▶ **WHAT YOU HAVE TO DO**
Once the line containing "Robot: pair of" is located in the records below, repeat it and all lines that follow it exactly, leaving out any picture.

▶ **PROVIDED MATERIAL**
>>

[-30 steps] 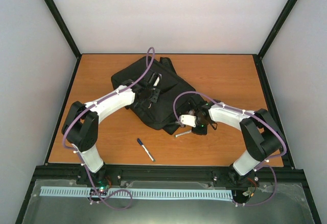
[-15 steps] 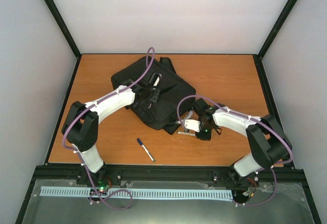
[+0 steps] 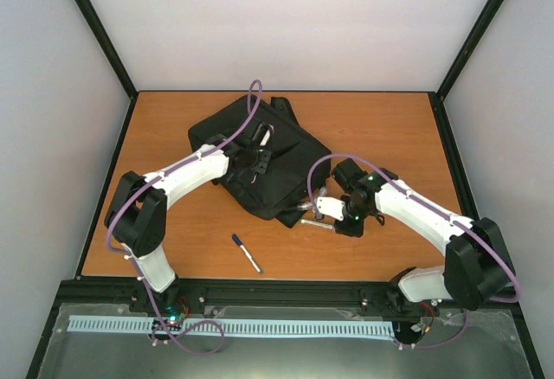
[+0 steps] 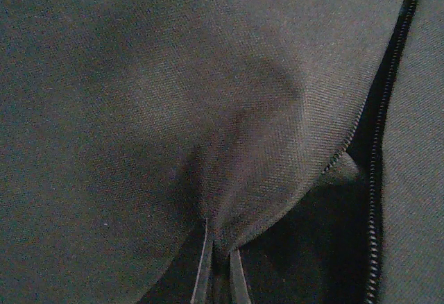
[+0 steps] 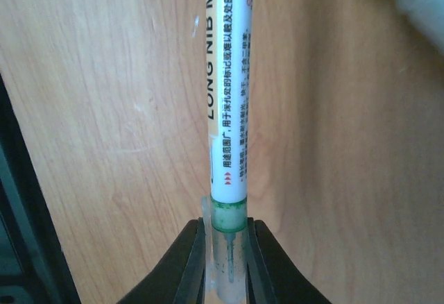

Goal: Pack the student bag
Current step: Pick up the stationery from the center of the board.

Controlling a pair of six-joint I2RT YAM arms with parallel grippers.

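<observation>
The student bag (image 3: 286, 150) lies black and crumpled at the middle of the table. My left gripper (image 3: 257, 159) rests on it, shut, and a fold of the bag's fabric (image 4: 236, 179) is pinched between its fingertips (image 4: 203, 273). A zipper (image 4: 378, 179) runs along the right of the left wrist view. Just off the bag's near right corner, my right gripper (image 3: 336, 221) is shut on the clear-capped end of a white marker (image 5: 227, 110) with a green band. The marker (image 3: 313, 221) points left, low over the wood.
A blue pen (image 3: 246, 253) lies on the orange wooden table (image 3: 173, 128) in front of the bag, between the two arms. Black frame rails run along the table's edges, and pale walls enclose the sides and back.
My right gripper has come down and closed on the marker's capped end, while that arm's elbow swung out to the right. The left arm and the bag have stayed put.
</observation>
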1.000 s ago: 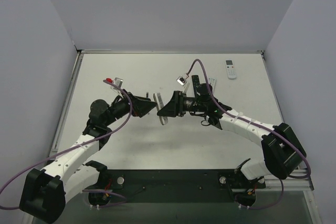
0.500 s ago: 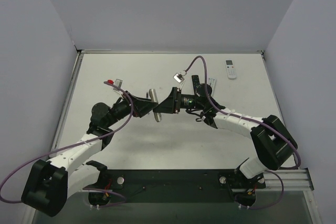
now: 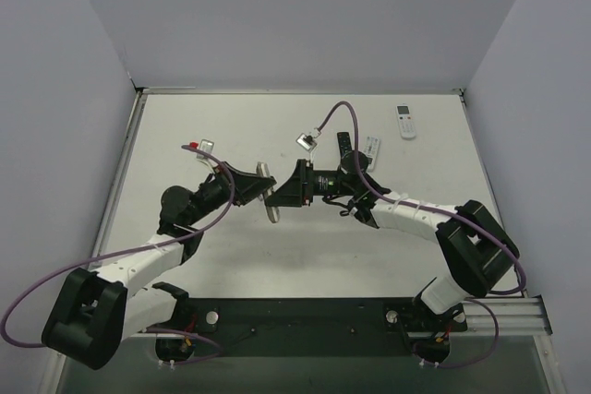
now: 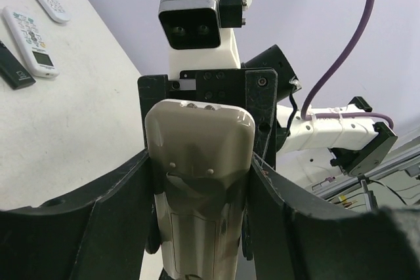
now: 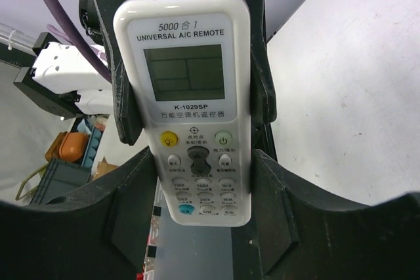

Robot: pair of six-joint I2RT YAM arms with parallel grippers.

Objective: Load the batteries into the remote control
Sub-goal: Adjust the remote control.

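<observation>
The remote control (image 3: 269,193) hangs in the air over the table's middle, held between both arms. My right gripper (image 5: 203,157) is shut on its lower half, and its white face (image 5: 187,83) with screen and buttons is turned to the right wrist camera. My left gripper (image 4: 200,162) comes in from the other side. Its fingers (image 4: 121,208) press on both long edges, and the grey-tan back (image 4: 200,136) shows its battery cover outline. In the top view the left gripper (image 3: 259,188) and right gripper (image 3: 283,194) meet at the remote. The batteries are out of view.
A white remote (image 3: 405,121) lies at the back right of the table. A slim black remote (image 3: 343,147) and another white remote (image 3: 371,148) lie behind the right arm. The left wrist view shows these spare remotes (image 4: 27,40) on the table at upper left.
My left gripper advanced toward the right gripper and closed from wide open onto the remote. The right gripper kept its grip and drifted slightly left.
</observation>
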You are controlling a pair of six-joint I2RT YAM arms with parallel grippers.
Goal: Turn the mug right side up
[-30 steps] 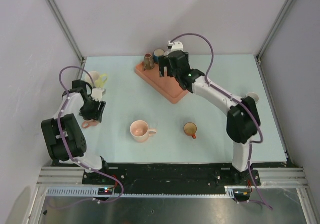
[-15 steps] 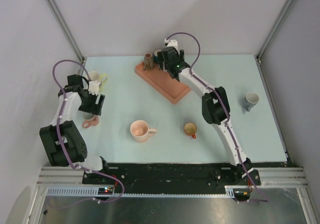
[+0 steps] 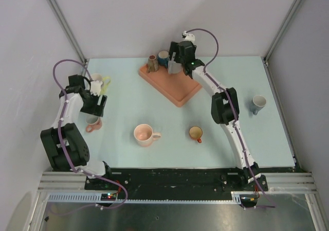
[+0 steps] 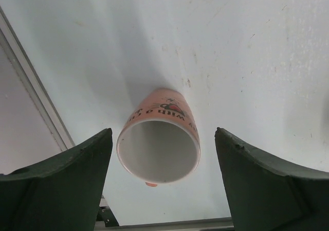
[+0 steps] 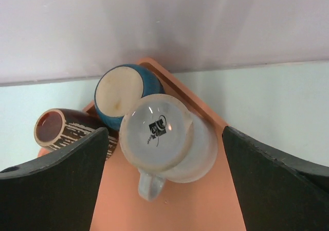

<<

▶ **ANSWER TO THE PROBLEM**
Robot: pair of six-joint I2RT YAM arms with parallel grippers.

Objective: Load the batteries into the remote control
Sub-goal: Adjust the remote control.

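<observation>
The remote control (image 3: 269,193) hangs in the air over the table's middle, held between both arms. My right gripper (image 5: 203,157) is shut on its lower half, and its white face (image 5: 187,83) with screen and buttons is turned to the right wrist camera. My left gripper (image 4: 200,162) comes in from the other side. Its fingers (image 4: 121,208) press on both long edges, and the grey-tan back (image 4: 200,136) shows its battery cover outline. In the top view the left gripper (image 3: 259,188) and right gripper (image 3: 283,194) meet at the remote. The batteries are out of view.
A white remote (image 3: 405,121) lies at the back right of the table. A slim black remote (image 3: 343,147) and another white remote (image 3: 371,148) lie behind the right arm. The left wrist view shows these spare remotes (image 4: 27,40) on the table at upper left.
My left gripper advanced toward the right gripper and closed from wide open onto the remote. The right gripper kept its grip and drifted slightly left.
</observation>
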You are controlling a pair of six-joint I2RT YAM arms with parallel grippers.
Goal: Turn the mug right side up
[-30 steps] 
[-15 steps] 
[+0 steps] 
[+0 steps] 
[+0 steps] 

Here the work on this exercise is complete.